### WORK REQUEST
Transcribe exactly everything in the data below from the line containing "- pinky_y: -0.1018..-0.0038" down to the line containing "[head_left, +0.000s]", both lines included and nothing further.

### DATA SEGMENT
☆ ☆ ☆ ☆ ☆

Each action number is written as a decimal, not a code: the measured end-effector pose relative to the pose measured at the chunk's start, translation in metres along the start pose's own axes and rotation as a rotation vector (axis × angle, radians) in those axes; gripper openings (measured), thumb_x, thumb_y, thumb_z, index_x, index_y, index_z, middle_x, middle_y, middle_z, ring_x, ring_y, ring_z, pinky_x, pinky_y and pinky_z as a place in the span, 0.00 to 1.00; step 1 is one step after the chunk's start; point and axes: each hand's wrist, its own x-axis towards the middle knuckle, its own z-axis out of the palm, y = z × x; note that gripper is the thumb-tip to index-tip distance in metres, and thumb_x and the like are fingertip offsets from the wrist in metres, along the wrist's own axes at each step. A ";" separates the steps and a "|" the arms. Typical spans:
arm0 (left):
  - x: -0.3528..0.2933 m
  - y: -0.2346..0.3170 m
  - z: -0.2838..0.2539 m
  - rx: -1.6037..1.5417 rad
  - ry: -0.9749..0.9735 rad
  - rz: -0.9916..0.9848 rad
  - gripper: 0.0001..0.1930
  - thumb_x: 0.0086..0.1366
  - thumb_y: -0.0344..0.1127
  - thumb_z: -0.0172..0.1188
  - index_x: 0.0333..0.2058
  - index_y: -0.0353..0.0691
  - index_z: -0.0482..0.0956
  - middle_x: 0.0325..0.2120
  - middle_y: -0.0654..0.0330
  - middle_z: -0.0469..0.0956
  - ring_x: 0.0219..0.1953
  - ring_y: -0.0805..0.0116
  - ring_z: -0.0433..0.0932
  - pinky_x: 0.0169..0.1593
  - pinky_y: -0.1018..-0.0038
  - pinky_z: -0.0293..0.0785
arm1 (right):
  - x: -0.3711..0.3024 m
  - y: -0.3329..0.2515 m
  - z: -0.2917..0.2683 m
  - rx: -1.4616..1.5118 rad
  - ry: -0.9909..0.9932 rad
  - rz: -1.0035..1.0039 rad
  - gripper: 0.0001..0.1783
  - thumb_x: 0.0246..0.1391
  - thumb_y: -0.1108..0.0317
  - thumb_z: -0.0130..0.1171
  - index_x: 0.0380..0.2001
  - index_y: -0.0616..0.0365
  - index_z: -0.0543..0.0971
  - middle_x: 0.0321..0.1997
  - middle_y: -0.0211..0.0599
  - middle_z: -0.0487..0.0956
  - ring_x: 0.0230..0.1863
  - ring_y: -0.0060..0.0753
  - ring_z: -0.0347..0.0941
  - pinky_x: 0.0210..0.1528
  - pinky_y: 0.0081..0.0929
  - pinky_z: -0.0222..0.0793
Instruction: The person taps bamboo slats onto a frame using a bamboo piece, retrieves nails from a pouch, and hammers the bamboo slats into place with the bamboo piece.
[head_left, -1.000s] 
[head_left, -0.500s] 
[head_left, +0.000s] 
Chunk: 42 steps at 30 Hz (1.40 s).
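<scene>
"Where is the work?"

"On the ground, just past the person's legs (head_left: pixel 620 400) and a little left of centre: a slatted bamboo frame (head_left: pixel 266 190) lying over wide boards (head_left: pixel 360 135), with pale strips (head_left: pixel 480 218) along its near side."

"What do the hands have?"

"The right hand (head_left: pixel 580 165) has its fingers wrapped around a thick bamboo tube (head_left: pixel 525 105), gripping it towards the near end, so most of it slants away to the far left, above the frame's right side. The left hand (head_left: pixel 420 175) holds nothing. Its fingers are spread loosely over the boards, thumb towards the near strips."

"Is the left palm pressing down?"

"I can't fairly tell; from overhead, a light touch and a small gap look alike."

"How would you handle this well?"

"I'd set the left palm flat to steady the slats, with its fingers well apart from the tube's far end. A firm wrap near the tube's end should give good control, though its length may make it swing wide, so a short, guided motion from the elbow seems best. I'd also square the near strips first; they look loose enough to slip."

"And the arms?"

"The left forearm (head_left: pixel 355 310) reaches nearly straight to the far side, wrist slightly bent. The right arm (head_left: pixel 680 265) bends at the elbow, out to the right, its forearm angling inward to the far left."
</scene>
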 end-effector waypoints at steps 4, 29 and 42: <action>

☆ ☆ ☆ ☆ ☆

### ANSWER SPACE
  - pinky_y: -0.1018..-0.0038
  - pinky_z: -0.0293..0.0785
arm1 (right):
  - x: -0.3711..0.3024 m
  - y: -0.3329..0.2515 m
  - z: -0.2917..0.2683 m
  - rx: -1.4616..1.5118 rad
  - ry: -0.9909..0.9932 rad
  - rz: -1.0035..1.0039 rad
  - gripper: 0.0001..0.1783
  - thumb_x: 0.0246..0.1391
  - thumb_y: -0.1108..0.0317
  - thumb_z: -0.0130..0.1171
  - index_x: 0.0380..0.2001
  - index_y: -0.0616..0.0365
  - index_z: -0.0543..0.0971
  - middle_x: 0.0321..0.1997
  - middle_y: -0.0211..0.0599
  - middle_z: -0.0487..0.0956
  - ring_x: 0.0230..0.1863
  - ring_y: -0.0060..0.0753
  - ring_z: -0.0347..0.0941
  - pinky_x: 0.0210..0.1528
  - pinky_y: 0.0081..0.0929
  - pinky_z: -0.0222..0.0793
Instruction: The person taps bamboo slats onto a frame using a bamboo piece, retrieves nails from a pouch, and hammers the bamboo slats into place with the bamboo piece.
[head_left, -1.000s] 
[head_left, -0.500s] 
[head_left, +0.000s] 

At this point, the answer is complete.